It's been a week since we moved in with the idiots calling themselves ninja. Uncle Nix has picked up some job at an ice cream shop, and I've been training.We have our own rooms now. We've been to the vet, and it turns out the snake (whom I named Machia, in honor of my sister) is alright and well.


April 30th

Uncle Nix discovered internet. Now he's "googling" (as the guys call it) how to make his own ice cream. 

Update:There's at least fifteen flavours of this crap sitting in the freezer now, and no one has any idea what to do with it. Sky already ate out our entire stock of lemon sorbet, so we're one flavour down at least.


April 31st

Uncle Nix stole someone's debit card and bought an ice cream machine. No one knows how he learnt to buy stuff online. The machine will be here in two days, and we're already out of space in the freezers. (Lloyd brought home two more yesterday. FSM only knows where he got them. I'm scared of this family.)


May 1st

We're opening an ice cream shop. At first Sky and the green girl that spends her nights here were protesting. That is until Uncle Nix said that he'll pay for everything himself. Sky grew suspitious and asked him where he had the money from. It turns out he's been stealing from random people on the street.

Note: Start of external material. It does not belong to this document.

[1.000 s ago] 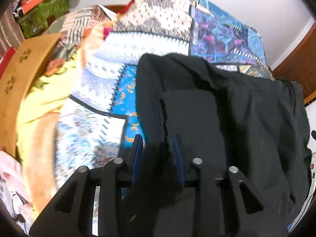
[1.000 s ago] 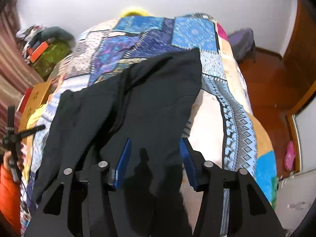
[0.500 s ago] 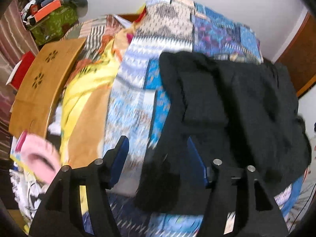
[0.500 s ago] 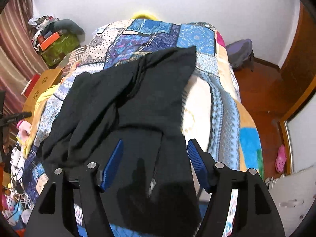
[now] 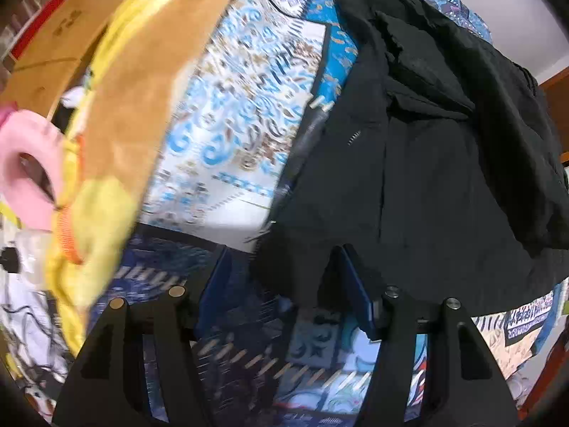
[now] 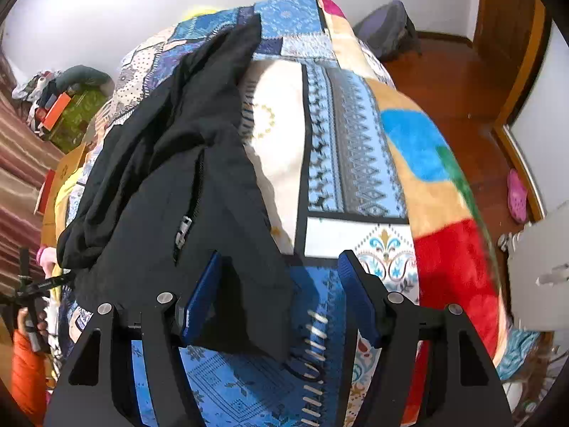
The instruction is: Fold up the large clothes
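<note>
From where I stood, a pink slipper (image 5: 25, 174) lay at the far left, low beside the bed, with a yellow and tan blanket (image 5: 117, 106) bunched next to it along the bed's edge. A wooden board (image 5: 53, 42) stood behind that blanket. The patchwork bedspread (image 5: 234, 114) covered the mattress, blue and white in its squares.

The left gripper (image 5: 281, 277) hung over the near edge of the bed with its jaws wide apart and nothing between them; the hem of the black jacket (image 5: 426, 163) lay just ahead of its right finger. The jacket was spread on the bedspread, rumpled, running away toward the far end of the bed.

In the right wrist view the same black jacket (image 6: 177, 163) lay along the left half of the bed, its zipper pull (image 6: 183, 231) showing near the lower corner. The right gripper (image 6: 279, 277) was also held wide open, gripping nothing, with the jacket's near corner lying between its fingers on the bedspread (image 6: 348, 156). Farther right was the wooden floor (image 6: 462, 82), and a pink shoe (image 6: 515, 195) lay on it near the wall.
</note>
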`<act>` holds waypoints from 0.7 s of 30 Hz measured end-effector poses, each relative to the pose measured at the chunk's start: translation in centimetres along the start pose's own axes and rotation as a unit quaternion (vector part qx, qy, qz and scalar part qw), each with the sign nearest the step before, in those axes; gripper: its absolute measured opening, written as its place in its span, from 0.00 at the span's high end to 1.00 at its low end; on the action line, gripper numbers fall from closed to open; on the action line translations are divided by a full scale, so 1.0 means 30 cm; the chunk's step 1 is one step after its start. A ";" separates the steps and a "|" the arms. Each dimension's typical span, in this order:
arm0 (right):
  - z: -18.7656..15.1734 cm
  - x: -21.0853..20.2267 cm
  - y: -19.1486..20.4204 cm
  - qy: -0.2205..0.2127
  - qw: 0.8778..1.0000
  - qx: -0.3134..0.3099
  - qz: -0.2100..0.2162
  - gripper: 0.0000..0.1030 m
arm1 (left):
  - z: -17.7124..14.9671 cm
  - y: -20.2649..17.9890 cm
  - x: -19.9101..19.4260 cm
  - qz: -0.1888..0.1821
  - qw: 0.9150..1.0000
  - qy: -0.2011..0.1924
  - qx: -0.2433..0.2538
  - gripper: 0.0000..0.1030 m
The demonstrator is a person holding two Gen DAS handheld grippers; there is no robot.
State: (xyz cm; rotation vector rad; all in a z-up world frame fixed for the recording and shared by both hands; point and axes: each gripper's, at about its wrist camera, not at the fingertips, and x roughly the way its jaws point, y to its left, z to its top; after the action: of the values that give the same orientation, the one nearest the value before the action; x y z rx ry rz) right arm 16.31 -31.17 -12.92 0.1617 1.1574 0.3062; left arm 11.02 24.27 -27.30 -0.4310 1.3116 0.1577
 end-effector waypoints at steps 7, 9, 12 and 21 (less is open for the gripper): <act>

Sky scolded him, and started a rant about some people needing the money, that she ended with "But stealing from rich is okay, because they can survive without their milions."I mean... it makes sense.


May 2nd

The ice cream machine arrived, and was immidiatelly named 'Berta' by none other than the Blue idiot himself. Meanwhile the nindroid handled the place Uncle Nix will be selling his ice cream at.

The rest of the day we spent shopping for necessary furniture for a reastaurant like this and decorating the spot Zane got us.


May 3rd

Today was the grand opening of the "Dairy Dragon". It's how Uncle Nix ended up calling his ice cream place. The flavours all had fancy names too - most being callbacks to villains, like Garmadon Armagedon, which tastes like blackberry and chocolate, Bananakhan, which calls back to a famous pirate captain - Nadakhan the Djin.


May 5th

My day started awfully. No wonder since Cole was making breakfast. Now I get why no one showed up to eat his pancakes.

Then I tripped on my way downstairs and gained another bruise.But the worst part was that some lady in the restaurant got pissed about Machia sitting in my pocket. She started screaming at me, like I had eaten her dog or something.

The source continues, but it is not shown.